YOUR TASK
For the word "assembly", return each line of the data in which it occurs.

Dataset items:
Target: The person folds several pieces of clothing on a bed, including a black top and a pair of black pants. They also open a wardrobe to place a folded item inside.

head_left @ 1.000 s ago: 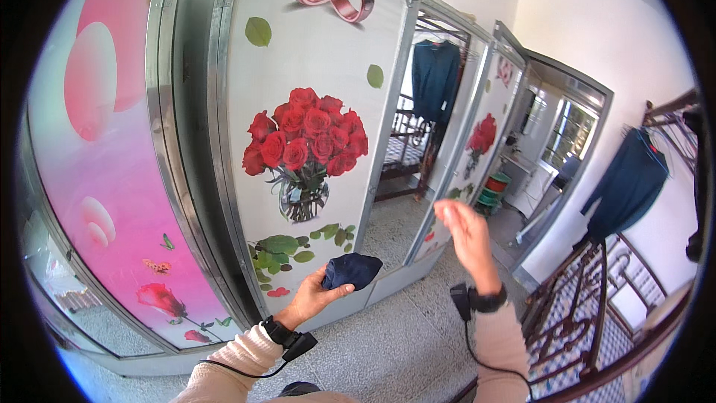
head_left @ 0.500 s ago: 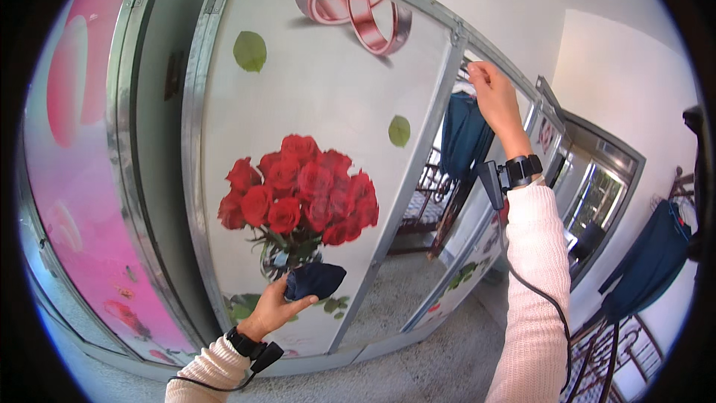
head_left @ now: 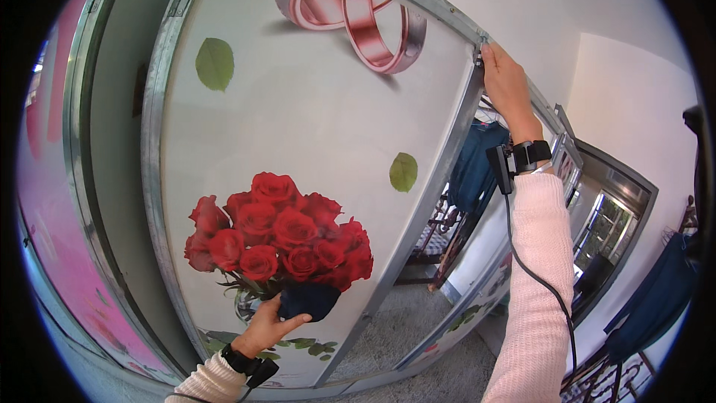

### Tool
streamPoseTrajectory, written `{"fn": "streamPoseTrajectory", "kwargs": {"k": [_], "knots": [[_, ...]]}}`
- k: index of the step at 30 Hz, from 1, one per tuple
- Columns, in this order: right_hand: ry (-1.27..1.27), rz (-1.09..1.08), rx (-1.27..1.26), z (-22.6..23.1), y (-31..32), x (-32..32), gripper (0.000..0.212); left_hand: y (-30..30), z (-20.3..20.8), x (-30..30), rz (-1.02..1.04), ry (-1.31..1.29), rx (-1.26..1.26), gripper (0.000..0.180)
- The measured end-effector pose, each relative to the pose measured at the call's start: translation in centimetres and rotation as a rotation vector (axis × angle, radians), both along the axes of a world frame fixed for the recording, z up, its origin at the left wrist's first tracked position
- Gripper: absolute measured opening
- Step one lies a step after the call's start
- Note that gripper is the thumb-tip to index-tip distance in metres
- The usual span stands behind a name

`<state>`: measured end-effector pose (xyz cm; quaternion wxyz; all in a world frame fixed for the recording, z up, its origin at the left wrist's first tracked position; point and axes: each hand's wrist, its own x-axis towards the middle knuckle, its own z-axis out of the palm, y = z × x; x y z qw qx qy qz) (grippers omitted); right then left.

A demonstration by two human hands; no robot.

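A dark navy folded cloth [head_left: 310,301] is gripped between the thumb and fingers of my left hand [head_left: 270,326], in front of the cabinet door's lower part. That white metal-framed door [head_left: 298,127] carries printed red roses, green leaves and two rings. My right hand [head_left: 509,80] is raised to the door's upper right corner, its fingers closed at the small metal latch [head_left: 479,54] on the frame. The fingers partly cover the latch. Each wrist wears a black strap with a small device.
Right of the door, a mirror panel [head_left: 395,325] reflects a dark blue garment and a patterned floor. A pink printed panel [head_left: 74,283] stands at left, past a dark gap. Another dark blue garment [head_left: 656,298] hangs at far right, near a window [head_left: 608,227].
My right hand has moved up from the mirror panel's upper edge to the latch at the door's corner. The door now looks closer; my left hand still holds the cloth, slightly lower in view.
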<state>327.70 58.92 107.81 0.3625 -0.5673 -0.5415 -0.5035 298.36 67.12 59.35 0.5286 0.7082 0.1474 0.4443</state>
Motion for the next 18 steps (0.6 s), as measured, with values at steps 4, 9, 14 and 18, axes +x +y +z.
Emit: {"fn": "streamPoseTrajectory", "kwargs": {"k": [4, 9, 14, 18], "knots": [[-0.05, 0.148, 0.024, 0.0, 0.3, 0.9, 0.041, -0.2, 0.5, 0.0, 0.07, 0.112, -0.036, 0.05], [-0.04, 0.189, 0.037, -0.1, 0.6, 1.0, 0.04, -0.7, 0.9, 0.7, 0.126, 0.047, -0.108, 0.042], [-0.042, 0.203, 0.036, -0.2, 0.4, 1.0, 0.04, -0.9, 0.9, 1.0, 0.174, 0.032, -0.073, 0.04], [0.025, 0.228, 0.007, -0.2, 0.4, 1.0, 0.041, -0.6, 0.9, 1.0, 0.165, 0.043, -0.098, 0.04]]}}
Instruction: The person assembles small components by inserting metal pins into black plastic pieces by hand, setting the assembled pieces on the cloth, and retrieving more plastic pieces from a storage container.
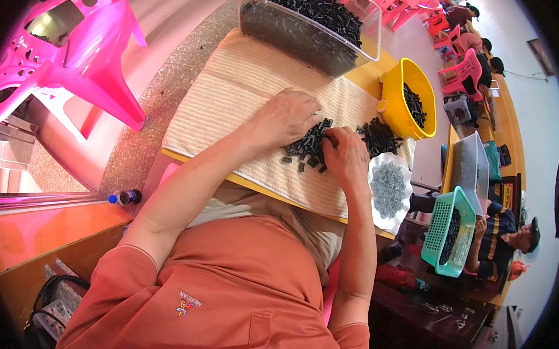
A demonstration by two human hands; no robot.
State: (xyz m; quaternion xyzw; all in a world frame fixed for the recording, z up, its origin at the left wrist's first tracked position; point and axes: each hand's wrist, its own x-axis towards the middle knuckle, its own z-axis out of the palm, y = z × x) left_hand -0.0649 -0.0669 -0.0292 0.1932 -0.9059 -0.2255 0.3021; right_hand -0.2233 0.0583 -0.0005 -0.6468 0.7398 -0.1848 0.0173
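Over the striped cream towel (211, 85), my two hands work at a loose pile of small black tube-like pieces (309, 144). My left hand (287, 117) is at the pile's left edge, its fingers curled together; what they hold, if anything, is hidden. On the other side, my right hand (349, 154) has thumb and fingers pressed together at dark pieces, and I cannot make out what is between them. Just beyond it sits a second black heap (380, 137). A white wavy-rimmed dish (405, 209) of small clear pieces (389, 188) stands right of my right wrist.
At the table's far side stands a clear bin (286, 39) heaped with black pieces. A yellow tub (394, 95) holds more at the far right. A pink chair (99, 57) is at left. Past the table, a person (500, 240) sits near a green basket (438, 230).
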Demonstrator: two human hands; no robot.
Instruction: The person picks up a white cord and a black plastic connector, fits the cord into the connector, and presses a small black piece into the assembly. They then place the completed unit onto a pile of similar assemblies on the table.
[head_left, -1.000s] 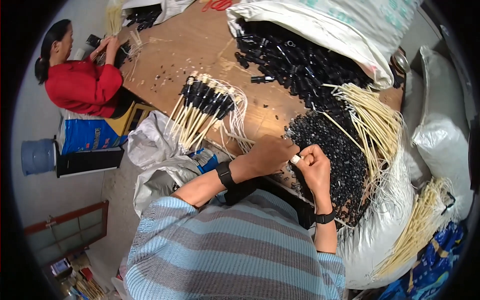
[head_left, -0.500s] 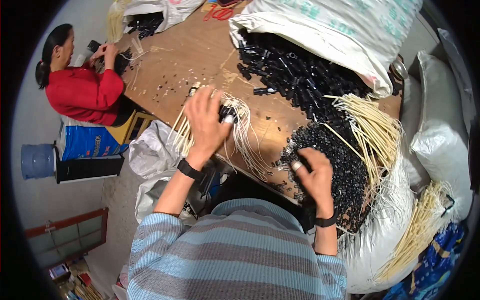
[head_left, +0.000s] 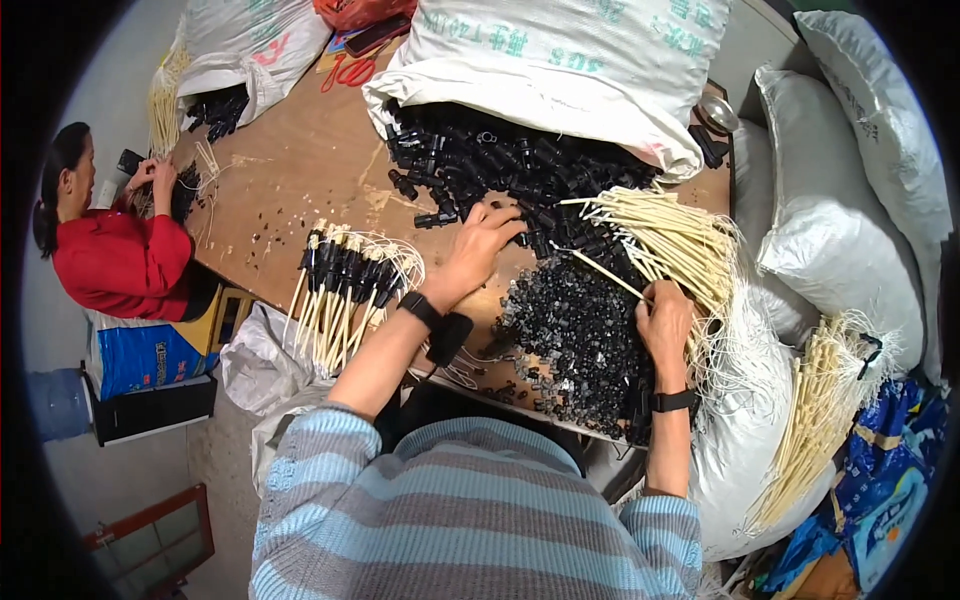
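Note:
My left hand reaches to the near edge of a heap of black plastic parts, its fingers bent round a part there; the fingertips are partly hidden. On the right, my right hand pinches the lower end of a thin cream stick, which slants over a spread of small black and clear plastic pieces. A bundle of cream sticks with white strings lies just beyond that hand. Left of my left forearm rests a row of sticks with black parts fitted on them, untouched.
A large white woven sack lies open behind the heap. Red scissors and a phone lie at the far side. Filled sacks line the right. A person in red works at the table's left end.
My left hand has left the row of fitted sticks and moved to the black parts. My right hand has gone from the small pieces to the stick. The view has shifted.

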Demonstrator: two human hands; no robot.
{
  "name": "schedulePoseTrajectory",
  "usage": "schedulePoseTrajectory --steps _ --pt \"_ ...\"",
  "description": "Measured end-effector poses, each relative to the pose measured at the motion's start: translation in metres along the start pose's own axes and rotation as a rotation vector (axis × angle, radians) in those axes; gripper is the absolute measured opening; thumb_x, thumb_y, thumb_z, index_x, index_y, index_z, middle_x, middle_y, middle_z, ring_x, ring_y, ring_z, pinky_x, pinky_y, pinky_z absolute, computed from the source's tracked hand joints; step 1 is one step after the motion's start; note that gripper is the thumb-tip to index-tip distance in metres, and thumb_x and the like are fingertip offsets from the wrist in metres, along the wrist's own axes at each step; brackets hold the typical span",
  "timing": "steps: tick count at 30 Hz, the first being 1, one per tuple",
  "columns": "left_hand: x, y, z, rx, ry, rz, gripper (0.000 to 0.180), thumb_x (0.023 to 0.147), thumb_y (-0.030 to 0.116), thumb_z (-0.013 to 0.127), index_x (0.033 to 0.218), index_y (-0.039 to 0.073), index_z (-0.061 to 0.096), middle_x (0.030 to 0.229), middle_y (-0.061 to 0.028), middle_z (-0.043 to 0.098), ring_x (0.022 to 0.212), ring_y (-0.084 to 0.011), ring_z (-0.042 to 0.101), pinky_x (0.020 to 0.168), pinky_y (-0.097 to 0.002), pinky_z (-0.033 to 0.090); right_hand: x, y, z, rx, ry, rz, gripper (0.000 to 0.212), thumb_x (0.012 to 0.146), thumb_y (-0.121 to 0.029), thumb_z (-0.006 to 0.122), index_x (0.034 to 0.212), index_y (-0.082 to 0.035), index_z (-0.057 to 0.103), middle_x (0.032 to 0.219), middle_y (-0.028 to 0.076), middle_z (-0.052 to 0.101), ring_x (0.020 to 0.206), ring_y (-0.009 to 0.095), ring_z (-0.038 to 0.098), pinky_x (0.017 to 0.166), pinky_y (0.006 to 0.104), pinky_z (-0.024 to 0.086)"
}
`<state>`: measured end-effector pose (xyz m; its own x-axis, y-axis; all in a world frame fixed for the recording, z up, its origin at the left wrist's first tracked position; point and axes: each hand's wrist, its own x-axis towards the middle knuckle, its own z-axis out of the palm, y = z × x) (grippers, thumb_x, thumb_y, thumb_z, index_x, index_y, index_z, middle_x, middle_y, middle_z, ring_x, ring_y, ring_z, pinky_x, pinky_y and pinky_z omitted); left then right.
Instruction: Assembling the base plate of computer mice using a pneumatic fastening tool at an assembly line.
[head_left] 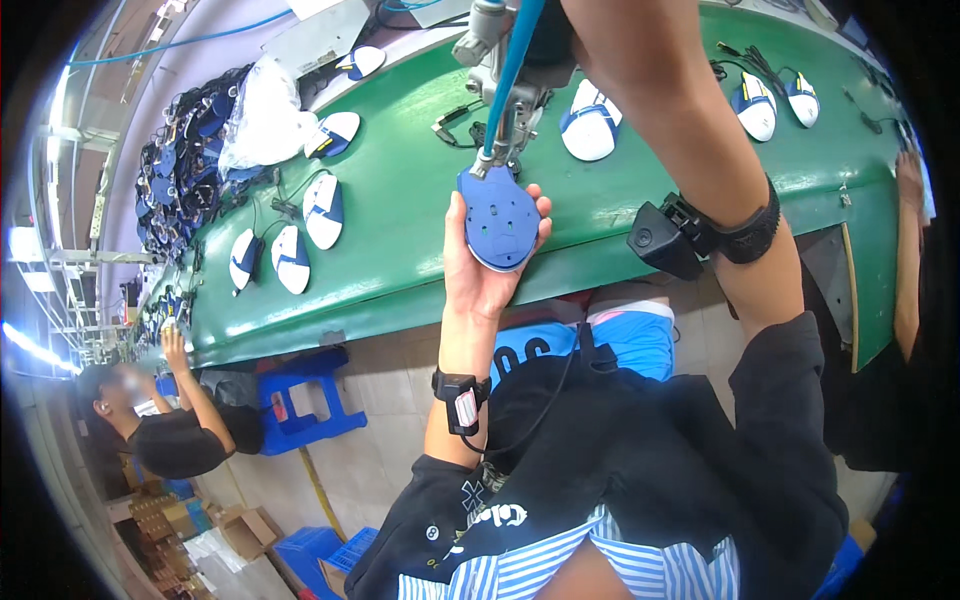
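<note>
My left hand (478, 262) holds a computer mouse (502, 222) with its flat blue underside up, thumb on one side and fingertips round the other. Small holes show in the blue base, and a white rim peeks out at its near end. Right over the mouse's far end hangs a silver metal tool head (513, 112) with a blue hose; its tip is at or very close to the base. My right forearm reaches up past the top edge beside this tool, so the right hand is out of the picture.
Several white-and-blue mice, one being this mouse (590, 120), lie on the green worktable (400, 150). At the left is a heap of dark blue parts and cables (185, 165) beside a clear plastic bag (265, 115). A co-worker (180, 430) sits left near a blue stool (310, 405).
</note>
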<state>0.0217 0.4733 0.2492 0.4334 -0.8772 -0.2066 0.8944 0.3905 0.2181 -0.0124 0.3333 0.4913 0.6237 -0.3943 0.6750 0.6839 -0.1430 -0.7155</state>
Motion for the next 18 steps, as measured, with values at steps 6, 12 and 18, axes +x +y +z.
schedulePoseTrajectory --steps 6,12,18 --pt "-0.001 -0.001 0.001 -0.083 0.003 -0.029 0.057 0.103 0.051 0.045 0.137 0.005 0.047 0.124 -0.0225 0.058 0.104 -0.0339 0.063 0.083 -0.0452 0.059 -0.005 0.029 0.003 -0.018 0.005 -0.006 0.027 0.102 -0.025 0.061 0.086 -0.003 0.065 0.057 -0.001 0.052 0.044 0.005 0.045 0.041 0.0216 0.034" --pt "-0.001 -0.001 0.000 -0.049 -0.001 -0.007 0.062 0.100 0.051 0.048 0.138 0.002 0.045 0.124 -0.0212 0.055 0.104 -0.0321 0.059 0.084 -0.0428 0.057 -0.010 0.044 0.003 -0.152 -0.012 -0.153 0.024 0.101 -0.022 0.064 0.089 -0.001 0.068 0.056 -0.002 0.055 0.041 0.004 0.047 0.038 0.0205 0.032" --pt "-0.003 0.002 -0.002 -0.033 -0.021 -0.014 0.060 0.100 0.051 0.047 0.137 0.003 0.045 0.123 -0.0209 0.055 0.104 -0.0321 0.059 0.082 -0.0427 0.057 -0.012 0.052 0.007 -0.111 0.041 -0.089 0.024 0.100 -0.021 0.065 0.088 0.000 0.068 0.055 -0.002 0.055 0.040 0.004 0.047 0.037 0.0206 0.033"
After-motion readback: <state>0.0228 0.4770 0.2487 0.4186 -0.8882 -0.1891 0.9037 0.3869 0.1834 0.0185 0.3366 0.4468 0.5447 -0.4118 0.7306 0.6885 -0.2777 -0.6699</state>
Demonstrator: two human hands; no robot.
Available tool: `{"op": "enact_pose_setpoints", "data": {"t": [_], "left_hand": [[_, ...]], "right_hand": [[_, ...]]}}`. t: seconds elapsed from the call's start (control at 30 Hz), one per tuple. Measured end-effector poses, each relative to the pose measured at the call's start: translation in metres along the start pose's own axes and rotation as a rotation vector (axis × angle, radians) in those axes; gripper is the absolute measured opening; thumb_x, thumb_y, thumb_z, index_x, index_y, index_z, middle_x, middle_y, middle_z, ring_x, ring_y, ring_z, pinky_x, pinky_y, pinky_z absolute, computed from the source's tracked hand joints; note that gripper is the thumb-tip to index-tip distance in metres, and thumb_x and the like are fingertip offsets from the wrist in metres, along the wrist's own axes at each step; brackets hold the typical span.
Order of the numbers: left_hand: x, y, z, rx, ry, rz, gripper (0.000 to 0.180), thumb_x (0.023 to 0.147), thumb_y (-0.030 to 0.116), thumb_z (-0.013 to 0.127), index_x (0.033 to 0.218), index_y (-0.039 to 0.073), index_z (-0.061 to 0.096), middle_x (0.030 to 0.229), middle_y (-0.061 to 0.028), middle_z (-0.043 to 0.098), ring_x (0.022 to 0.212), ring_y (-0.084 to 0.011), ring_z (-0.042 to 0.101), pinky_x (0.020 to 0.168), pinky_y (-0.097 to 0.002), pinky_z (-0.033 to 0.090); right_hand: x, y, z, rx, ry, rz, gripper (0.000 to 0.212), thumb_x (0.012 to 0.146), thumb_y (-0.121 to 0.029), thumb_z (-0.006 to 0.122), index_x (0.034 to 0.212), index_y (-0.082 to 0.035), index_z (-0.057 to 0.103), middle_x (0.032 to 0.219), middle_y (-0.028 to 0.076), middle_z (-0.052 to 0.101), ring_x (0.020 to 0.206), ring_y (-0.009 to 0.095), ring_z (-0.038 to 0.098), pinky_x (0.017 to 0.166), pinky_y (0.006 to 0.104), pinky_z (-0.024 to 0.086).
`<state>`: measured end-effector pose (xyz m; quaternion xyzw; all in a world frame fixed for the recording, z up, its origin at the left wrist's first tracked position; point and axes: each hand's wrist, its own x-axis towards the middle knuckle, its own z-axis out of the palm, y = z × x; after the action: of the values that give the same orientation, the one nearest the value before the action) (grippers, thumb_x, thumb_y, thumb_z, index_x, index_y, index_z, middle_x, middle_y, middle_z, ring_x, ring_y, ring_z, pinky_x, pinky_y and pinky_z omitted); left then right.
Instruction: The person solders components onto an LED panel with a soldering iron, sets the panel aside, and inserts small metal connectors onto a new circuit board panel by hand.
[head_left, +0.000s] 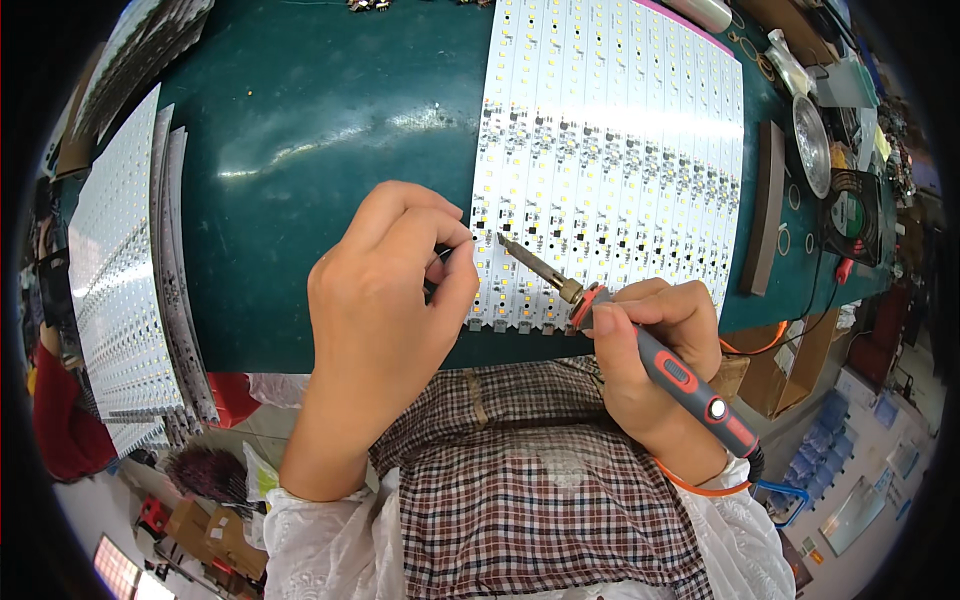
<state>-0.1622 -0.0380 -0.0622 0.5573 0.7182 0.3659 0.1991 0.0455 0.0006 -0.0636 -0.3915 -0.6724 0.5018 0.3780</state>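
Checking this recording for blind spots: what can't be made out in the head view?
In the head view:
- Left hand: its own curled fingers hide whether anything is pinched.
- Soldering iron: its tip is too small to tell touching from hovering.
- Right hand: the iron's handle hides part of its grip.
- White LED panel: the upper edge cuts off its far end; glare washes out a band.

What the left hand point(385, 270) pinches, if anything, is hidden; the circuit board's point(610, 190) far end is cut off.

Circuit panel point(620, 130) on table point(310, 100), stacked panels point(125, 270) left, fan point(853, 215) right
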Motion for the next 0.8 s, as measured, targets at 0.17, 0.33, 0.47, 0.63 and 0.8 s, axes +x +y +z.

TASK SOLUTION
Instruction: The person picks up a white cord and a black plastic connector, fits the cord into the connector, and presses a small black piece into the assembly. They then place the completed unit onto a pile of similar assemblies on the table.
Instruction: Assembling the base plate of computer mice using a pneumatic fastening tool at an assembly line.

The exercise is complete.